Jacco Bikker wrote: Where ‘_half4’ is the vector (0.5, 0.5, 0.5, 0.5) and ‘_three’ is the vector (3, 3, 3, 3). The performance of the fast reverse square root function is timed with the following code, where ‘TCOUNT’ is set to 20M and ‘QCOUNT’ to 5M. With these settings, these loops normalize 20 million vectors stored in arrays.

Note that this is only affecting the SSE version. The Cell/SPU/PPU versions are fine.
Thanks,
Erwin

projectileman · Post by **projectileman** » Mon Oct 08, 2007 9:59 pm

Hey thanks a lot Erwin. That solves my problem!!

But I have another question for anyone who knows.

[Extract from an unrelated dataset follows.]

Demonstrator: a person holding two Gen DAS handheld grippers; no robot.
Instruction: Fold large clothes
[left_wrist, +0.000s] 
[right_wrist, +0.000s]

How I could trucate the digits of precision in SIMD?? just for getting more predictable results.

imtrobin · Post by **imtrobin** » Thu Feb 28, 2008 5:08 am

Hmm, I did some testing too. Even vector normalize has 3 digits of precision, so if such a case, is it precise enough for use?

http://www.gamedev.net/community/forums ... _id=482212

Erwin Coumans · Post by **Erwin Coumans** » Thu Feb 28, 2008 7:11 am

You can add more precision by adding a Newton Rapson iteration.

Attached are the modified files to get more precision. Unzip them in the Extras\vectormathlibrary\include\vectormath\SSE\cpp folder. It has been committed to SVN, so will be in Bullet 2.67.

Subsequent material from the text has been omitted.